WHAT TO WORK ON -
Report each line of the data that has "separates" somewhere in it.

MATERIAL PROVIDED -
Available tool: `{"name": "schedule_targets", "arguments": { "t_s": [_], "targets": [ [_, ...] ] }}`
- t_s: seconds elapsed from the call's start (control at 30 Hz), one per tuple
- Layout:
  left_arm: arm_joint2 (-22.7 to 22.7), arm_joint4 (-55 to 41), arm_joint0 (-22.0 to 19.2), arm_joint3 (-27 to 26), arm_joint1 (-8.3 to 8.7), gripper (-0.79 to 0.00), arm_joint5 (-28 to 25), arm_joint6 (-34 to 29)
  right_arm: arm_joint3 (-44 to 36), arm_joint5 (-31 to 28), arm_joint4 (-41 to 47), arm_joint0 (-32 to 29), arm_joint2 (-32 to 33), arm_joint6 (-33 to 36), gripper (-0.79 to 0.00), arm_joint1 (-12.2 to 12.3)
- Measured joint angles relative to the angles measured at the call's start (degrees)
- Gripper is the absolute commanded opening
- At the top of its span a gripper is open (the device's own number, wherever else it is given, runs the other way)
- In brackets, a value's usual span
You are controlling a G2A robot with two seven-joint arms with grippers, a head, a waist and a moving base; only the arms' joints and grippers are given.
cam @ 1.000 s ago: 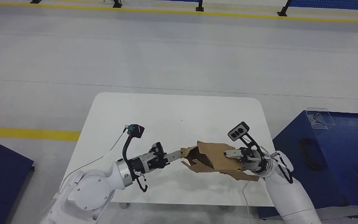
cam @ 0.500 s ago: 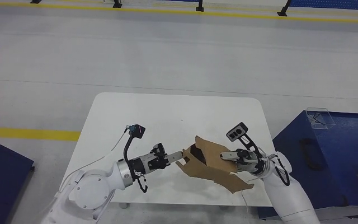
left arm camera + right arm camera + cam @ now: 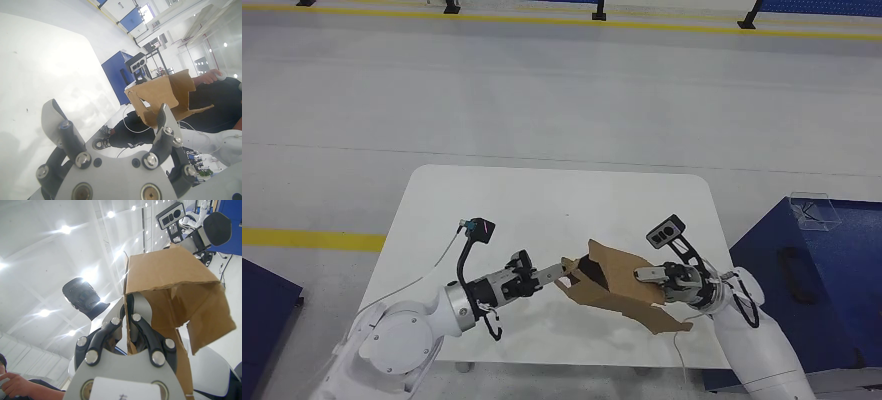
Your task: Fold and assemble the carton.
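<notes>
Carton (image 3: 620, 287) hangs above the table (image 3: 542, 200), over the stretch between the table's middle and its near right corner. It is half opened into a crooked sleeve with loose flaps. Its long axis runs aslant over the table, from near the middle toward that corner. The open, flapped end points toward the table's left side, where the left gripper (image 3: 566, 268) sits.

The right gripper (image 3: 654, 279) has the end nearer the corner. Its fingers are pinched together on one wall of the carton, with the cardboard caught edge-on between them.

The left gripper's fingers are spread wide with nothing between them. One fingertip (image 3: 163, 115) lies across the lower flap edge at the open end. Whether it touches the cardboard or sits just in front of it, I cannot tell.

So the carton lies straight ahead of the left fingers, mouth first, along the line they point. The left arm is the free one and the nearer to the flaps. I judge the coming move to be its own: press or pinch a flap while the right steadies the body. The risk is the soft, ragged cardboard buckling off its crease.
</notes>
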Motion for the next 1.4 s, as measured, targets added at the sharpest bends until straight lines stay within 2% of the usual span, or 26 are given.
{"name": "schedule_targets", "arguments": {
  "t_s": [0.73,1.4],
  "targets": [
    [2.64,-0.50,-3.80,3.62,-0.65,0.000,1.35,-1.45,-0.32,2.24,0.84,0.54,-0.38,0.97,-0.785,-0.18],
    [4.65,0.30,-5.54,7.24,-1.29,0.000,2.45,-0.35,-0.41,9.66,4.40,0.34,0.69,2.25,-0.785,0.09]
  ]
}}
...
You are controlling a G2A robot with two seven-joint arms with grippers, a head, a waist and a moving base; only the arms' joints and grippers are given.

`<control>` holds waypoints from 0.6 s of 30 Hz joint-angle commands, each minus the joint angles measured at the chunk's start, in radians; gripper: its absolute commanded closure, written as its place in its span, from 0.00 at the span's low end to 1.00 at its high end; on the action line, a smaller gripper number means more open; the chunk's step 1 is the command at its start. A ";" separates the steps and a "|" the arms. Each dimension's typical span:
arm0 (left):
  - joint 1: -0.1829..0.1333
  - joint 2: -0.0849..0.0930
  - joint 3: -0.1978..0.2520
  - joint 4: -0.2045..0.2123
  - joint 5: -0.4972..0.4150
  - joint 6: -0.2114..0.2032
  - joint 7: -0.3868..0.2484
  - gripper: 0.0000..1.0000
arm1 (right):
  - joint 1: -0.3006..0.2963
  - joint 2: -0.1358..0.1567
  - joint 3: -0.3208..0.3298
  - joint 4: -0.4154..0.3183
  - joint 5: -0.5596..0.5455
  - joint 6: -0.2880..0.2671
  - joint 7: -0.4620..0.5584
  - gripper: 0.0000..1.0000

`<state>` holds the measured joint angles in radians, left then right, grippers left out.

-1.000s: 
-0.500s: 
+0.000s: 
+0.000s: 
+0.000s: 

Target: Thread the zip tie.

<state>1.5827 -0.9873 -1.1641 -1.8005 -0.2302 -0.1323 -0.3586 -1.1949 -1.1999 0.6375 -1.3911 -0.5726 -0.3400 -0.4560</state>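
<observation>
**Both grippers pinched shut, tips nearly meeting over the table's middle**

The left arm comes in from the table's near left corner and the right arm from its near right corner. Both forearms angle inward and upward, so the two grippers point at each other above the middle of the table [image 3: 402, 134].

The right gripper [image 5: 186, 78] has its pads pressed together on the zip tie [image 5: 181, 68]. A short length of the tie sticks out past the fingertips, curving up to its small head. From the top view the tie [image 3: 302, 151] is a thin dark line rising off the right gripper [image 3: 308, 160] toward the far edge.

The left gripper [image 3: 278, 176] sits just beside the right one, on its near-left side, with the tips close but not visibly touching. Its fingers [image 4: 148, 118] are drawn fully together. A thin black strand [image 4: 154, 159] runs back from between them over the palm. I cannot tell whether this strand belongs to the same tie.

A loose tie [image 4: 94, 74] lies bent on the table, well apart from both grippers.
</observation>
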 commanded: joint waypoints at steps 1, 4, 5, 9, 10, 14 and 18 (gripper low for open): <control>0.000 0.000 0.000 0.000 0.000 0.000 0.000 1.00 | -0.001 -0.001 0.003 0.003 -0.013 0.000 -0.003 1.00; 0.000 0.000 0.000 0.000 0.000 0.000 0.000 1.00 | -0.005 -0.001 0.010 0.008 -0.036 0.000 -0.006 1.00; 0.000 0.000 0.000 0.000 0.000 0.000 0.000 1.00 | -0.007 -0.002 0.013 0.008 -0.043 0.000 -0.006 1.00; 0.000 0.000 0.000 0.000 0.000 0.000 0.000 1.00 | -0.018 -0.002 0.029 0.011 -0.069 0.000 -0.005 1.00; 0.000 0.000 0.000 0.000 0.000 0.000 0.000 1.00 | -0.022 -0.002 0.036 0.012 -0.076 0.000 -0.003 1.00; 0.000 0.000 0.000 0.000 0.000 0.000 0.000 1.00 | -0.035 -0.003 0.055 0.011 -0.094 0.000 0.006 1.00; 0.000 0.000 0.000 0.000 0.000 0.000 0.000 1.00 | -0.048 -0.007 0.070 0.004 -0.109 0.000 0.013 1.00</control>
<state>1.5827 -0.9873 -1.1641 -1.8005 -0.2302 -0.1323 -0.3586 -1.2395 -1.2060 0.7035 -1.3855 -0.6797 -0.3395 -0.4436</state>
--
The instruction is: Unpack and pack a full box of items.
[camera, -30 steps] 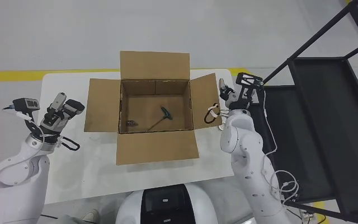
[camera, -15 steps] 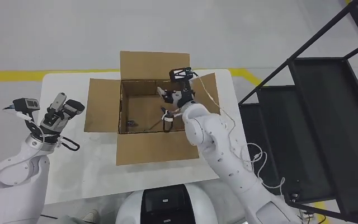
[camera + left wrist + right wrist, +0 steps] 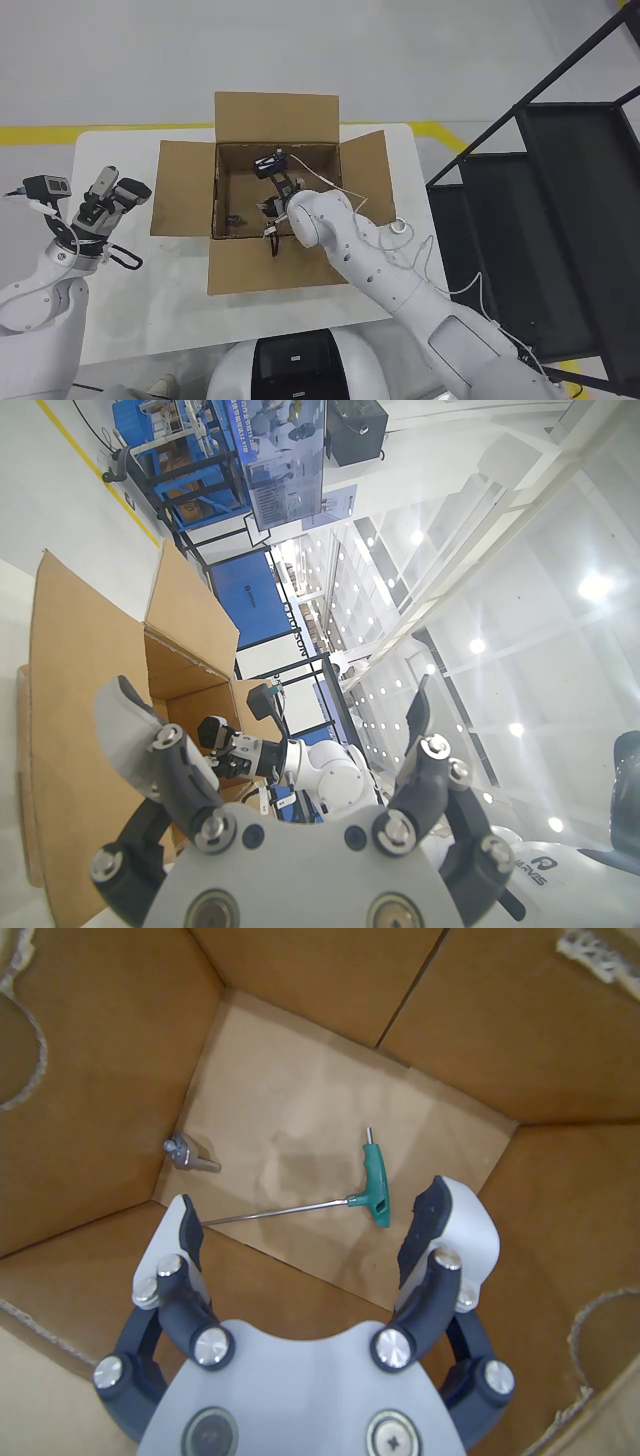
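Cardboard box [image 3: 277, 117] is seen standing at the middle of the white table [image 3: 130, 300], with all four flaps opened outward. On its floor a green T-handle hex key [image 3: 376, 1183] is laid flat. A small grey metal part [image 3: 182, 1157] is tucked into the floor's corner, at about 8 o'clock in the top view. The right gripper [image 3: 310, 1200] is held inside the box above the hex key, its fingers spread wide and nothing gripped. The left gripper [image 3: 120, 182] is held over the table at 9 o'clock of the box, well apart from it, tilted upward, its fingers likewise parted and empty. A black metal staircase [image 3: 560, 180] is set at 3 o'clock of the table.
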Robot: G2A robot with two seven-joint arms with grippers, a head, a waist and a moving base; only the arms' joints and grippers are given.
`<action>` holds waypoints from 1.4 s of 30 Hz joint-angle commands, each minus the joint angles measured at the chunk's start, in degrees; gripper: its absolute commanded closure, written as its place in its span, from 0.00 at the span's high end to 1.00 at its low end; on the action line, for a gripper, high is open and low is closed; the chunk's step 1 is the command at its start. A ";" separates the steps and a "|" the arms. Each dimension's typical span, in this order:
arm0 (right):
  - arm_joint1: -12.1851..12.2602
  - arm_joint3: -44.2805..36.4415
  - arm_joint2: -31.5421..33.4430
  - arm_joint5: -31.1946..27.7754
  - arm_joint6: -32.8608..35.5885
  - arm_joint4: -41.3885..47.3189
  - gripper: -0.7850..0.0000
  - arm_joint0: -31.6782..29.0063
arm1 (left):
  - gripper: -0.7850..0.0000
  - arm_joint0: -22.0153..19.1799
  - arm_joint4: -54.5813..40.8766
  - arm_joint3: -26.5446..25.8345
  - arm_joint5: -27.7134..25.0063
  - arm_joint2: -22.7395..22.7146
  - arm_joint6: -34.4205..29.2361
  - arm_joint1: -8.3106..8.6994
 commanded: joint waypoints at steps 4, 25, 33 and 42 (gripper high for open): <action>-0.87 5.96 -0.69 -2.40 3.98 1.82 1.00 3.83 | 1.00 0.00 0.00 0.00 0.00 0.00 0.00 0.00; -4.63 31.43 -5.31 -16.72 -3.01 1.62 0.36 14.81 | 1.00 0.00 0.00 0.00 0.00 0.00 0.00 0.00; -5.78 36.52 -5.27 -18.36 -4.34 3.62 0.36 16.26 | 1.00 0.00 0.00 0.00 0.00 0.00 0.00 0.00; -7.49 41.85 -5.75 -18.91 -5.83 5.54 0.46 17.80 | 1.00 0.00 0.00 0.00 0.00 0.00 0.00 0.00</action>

FINISHED EXERCISE -
`<control>` holds waypoints from 0.6 s of 30 Hz joint-angle commands, each minus the joint angles measured at the chunk's start, in radians; gripper: its absolute commanded closure, written as its place in its span, from 0.00 at the span's low end to 1.00 at its high end; on the action line, a smaller gripper number means more open; the chunk's step 1 is the command at its start. A ";" separates the steps and a "|" the arms. Each dimension's typical span:
`<action>` holds waypoints from 1.4 s of 30 Hz joint-angle commands, each minus the joint angles measured at the chunk's start, in degrees; gripper: its absolute commanded closure, written as its place in its span, from 0.00 at the span's high end to 1.00 at its low end; on the action line, for a gripper, high is open and low is closed; the chunk's step 1 is the command at its start. A ";" separates the steps and a "|" the arms. Each dimension's typical span, in this order:

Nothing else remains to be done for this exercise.